» ACTION ITEM:
The data beneath this task has to be reprinted character for character.

» PROVIDED MATERIAL:
────────────────────

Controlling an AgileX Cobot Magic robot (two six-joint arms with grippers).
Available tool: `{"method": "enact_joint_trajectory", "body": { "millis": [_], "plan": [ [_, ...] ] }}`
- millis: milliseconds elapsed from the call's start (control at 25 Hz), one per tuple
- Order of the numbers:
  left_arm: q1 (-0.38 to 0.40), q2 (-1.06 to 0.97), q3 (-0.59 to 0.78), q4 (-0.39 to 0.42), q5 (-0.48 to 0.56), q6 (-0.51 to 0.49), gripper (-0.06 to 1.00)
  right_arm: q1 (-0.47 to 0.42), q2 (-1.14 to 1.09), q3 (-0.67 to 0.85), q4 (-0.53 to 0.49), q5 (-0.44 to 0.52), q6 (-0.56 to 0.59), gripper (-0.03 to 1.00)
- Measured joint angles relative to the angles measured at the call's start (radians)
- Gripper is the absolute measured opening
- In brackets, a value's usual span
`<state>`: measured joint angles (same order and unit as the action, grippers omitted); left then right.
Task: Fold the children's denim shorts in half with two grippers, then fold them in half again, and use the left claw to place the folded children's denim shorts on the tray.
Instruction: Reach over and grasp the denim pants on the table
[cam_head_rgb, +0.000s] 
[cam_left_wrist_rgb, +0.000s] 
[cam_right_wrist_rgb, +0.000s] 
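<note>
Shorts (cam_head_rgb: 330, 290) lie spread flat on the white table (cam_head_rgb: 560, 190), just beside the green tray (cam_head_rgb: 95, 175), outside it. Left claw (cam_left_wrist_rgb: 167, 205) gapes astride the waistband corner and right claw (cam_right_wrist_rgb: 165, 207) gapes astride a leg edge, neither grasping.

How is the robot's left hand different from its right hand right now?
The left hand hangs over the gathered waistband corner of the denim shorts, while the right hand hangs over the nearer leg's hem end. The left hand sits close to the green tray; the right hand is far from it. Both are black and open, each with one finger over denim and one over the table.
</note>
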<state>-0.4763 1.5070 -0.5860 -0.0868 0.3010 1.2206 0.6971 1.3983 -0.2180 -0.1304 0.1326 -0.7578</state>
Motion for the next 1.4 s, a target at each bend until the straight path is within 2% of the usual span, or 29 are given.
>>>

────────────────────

» ANSWER BOX:
Controlling an AgileX Cobot Magic robot (two six-joint arms with grippers).
Available tool: `{"method": "enact_joint_trajectory", "body": { "millis": [_], "plan": [ [_, ...] ] }}`
- millis: milliseconds elapsed from the call's start (control at 25 Hz), one per tuple
- Order of the numbers:
  left_arm: q1 (-0.38 to 0.40), q2 (-1.06 to 0.97), q3 (-0.59 to 0.78), q4 (-0.39 to 0.42), q5 (-0.48 to 0.56), q6 (-0.51 to 0.49), gripper (-0.06 to 1.00)
  right_arm: q1 (-0.47 to 0.42), q2 (-1.14 to 1.09), q3 (-0.67 to 0.85), q4 (-0.53 to 0.49), q5 (-0.44 to 0.52), q6 (-0.56 to 0.59), gripper (-0.03 to 1.00)
- Measured joint angles relative to the angles measured at the call's start (radians)
- Gripper is the absolute measured opening
- In brackets, a value's usual span
`<state>`: measured joint angles (same order and unit as the action, grippers omitted); left then right.
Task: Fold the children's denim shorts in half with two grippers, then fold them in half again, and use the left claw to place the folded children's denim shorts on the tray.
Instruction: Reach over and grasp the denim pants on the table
[cam_head_rgb, +0.000s] 
[cam_left_wrist_rgb, +0.000s] 
[cam_right_wrist_rgb, +0.000s] 
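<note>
Shorts (cam_head_rgb: 330, 290) lie spread flat on the white table (cam_head_rgb: 560, 190), just beside the green tray (cam_head_rgb: 95, 175), outside it. Left claw (cam_left_wrist_rgb: 167, 205) gapes astride the waistband corner and right claw (cam_right_wrist_rgb: 165, 207) gapes astride a leg edge, neither grasping.

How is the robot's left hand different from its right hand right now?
The left hand hangs over the gathered waistband corner of the denim shorts, while the right hand hangs over the nearer leg's hem end. The left hand sits close to the green tray; the right hand is far from it. Both are black and open, each with one finger over denim and one over the table.
</note>
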<state>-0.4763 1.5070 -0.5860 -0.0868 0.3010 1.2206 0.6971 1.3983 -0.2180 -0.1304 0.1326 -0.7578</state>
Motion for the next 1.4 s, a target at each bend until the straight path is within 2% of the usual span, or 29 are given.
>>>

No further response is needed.